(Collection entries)
--

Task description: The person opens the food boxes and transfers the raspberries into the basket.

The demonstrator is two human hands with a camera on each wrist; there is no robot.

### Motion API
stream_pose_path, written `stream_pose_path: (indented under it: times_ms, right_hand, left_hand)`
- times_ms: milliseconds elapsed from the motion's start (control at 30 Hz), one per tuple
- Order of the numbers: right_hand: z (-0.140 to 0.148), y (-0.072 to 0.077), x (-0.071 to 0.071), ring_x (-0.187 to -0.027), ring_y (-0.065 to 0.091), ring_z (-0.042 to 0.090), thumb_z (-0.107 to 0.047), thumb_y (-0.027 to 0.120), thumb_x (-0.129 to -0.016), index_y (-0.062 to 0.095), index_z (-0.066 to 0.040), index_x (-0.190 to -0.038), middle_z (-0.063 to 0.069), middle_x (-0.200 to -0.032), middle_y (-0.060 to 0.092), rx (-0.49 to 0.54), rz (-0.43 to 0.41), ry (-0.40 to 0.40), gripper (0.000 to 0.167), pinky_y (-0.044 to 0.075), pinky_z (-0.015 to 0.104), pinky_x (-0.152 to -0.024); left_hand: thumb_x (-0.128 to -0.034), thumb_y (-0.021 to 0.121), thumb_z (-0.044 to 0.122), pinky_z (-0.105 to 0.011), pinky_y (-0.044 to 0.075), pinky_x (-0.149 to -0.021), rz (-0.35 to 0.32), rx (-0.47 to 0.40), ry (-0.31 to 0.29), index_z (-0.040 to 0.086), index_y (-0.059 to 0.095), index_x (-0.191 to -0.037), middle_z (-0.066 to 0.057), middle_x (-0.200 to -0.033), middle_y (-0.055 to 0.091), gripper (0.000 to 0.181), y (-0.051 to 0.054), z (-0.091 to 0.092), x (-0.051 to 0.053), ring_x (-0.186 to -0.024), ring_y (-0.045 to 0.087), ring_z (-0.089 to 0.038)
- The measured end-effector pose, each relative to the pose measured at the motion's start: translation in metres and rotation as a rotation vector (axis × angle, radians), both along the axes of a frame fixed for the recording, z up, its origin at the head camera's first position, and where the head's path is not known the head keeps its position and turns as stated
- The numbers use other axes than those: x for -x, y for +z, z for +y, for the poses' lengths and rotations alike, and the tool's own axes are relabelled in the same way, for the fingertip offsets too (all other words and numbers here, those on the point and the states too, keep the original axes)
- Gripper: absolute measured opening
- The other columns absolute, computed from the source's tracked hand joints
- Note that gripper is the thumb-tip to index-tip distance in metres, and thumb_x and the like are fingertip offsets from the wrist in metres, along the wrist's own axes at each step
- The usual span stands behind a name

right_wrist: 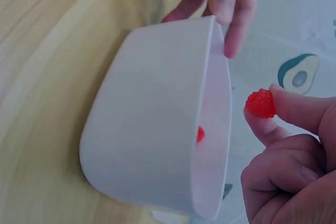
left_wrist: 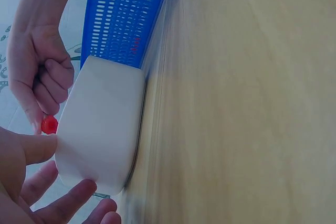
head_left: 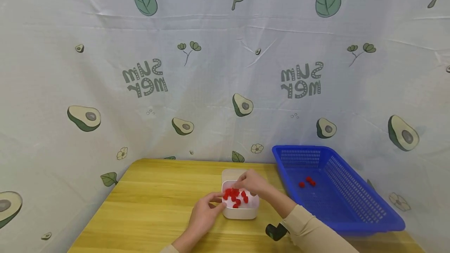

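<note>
A white box (head_left: 240,214) stands open on the table with several red raspberries (head_left: 233,193) inside. Between thumb and index finger, my right hand (head_left: 254,182) pinches one raspberry (right_wrist: 261,103) above the box, beside its rim in the right wrist view. The other fingers of that hand are curled in. My left hand (head_left: 207,212) is at the box's left side, its fairly straight, spread fingers touching the rim and wall. In the left wrist view the left thumb (left_wrist: 39,148) lies by the rim. Most of the box's contents are hidden in the wrist views.
A blue basket (head_left: 351,227) with perforated walls stands at the right, holding a few raspberries (head_left: 310,180). A pale lid-like panel (head_left: 232,174) lies behind the box. The wooden table (head_left: 158,194) reaches a printed curtain (head_left: 211,89) at the back.
</note>
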State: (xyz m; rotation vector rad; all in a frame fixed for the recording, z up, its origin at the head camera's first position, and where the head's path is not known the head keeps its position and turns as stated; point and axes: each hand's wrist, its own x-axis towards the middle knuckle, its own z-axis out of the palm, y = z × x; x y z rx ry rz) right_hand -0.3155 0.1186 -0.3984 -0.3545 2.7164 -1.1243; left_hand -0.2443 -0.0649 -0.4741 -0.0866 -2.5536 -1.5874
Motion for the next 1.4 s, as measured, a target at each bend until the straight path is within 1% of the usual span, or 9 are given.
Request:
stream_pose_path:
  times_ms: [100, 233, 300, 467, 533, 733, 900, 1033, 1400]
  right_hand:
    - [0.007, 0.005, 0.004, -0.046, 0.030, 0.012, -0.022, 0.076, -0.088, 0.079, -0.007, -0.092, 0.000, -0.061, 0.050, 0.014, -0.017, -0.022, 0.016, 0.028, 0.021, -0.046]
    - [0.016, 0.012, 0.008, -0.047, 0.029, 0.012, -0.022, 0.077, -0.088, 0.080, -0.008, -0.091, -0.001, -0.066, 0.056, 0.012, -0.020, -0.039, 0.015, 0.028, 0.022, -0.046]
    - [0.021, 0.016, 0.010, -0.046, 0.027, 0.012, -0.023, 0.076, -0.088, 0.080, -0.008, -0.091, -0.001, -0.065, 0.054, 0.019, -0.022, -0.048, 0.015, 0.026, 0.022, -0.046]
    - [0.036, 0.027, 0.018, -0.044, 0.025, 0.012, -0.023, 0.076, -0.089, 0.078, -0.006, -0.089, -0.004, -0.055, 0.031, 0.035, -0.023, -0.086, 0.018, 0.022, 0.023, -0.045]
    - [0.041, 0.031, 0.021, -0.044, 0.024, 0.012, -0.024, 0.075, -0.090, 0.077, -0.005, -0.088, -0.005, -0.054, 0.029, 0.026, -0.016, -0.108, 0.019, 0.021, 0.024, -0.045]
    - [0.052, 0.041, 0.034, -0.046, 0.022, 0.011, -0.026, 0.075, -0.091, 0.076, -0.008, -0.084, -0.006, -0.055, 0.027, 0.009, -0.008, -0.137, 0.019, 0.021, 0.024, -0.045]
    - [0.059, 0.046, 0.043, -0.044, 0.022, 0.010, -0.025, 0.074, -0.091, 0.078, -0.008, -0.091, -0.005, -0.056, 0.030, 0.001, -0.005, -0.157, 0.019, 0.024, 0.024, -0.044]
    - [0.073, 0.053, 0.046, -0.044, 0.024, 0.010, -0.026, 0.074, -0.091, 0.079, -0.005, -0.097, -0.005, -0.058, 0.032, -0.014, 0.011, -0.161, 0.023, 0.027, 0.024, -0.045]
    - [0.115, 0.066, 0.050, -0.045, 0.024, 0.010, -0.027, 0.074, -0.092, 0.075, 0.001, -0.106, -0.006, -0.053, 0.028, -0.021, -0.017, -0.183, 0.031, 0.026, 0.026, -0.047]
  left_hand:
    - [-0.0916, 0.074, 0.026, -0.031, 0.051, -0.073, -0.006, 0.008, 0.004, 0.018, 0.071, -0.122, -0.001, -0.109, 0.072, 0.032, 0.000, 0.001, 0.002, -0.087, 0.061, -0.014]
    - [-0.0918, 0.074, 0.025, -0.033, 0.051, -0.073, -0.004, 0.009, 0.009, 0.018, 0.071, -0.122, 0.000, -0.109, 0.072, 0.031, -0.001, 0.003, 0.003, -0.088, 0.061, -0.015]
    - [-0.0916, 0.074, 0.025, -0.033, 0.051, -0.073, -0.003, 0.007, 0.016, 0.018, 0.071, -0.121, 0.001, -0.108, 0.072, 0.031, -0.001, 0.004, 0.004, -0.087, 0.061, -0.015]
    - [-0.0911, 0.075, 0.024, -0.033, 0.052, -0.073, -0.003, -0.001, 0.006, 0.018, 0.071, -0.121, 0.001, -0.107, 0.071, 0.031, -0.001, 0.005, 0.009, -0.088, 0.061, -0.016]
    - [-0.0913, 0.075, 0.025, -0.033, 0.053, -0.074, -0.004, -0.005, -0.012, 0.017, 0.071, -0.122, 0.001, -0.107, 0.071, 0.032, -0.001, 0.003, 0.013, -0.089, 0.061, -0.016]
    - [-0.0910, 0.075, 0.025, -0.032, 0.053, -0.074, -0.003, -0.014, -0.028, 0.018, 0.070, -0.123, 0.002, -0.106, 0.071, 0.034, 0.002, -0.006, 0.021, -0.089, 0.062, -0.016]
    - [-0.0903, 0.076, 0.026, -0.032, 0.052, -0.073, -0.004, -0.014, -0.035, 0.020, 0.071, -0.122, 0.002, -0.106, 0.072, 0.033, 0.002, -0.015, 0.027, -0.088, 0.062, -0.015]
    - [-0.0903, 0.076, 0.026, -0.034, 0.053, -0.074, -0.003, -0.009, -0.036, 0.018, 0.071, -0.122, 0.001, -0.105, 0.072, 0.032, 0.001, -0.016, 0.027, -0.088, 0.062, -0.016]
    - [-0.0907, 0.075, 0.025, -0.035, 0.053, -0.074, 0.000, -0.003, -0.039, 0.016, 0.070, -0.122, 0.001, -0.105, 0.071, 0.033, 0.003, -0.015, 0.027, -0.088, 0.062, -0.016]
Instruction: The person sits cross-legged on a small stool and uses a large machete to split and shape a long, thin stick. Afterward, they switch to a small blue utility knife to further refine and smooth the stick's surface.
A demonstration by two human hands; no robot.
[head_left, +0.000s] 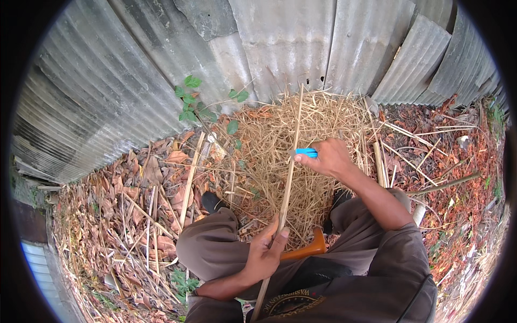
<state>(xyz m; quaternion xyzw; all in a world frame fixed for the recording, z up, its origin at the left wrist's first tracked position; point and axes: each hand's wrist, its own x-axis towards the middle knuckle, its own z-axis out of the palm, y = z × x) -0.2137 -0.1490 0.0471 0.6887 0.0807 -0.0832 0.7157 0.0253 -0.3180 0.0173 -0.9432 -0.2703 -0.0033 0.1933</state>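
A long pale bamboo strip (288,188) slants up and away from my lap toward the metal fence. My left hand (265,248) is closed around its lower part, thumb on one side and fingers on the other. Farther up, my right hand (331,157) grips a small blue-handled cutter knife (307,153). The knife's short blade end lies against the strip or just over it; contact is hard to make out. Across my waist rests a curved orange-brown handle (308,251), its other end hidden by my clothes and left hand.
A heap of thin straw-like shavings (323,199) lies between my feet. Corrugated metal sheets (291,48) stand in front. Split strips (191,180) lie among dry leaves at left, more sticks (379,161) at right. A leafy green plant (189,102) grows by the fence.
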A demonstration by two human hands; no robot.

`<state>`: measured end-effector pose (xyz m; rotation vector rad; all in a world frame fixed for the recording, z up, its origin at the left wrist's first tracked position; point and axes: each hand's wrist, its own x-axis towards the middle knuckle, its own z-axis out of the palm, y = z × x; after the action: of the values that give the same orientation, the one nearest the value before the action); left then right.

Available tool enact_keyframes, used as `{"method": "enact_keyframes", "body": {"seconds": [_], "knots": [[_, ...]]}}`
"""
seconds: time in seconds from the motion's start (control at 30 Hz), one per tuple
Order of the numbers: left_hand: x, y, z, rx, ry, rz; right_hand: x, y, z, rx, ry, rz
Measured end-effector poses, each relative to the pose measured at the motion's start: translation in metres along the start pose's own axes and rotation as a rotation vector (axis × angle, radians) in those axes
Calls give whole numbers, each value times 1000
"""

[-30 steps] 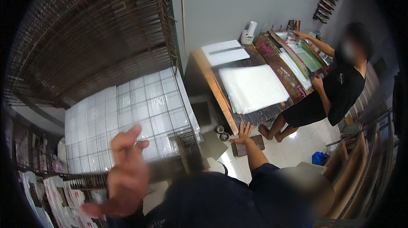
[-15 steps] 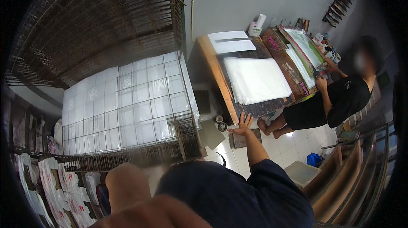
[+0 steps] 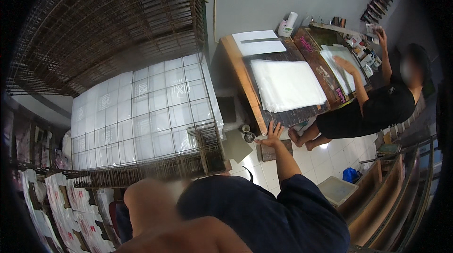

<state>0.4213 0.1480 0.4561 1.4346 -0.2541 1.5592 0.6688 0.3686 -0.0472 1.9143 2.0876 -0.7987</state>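
My right hand is stretched out with its fingers spread, holding nothing. Its fingertips are at the near corner of a dark work table with a wooden edge; whether they touch it, I cannot tell. On that table lies a stack of white translucent sheets, beyond my fingers. At the lower edge a blurred bare limb, seemingly my left arm, is close to the camera, and its fingers cannot be made out. To the left, a wire drying rack carries clear printed plastic bags in rows.
A co-worker in black stands right of the table, one hand raised at a tilted frame, the other over a sheet. Raised wire racks hang upper left. Small cups stand below the table corner. Wooden shelves fill the lower right.
The co-worker's frame has swung up from the table, with one hand lifted high and the other now over the sheet. My right hand stays by the table corner, fingers spread.
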Motion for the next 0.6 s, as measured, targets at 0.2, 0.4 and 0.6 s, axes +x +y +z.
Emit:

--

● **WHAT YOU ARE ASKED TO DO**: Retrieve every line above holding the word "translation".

● **TASK SOLUTION**:
- The measured end-effector pose, each relative to the pose measured at the motion's start: translation in metres and rotation as a rotation vector (axis × angle, radians), both along the axes of a frame fixed for the recording, z up, its origin at the head camera's first position, and where the head's path is not known the head keeps its position and turns as stated
Measured end-effector poses, each relative to the pose measured at the motion's start: translation in metres along the start pose's own axes and rotation as a rotation vector (axis × angle, radians) in those axes

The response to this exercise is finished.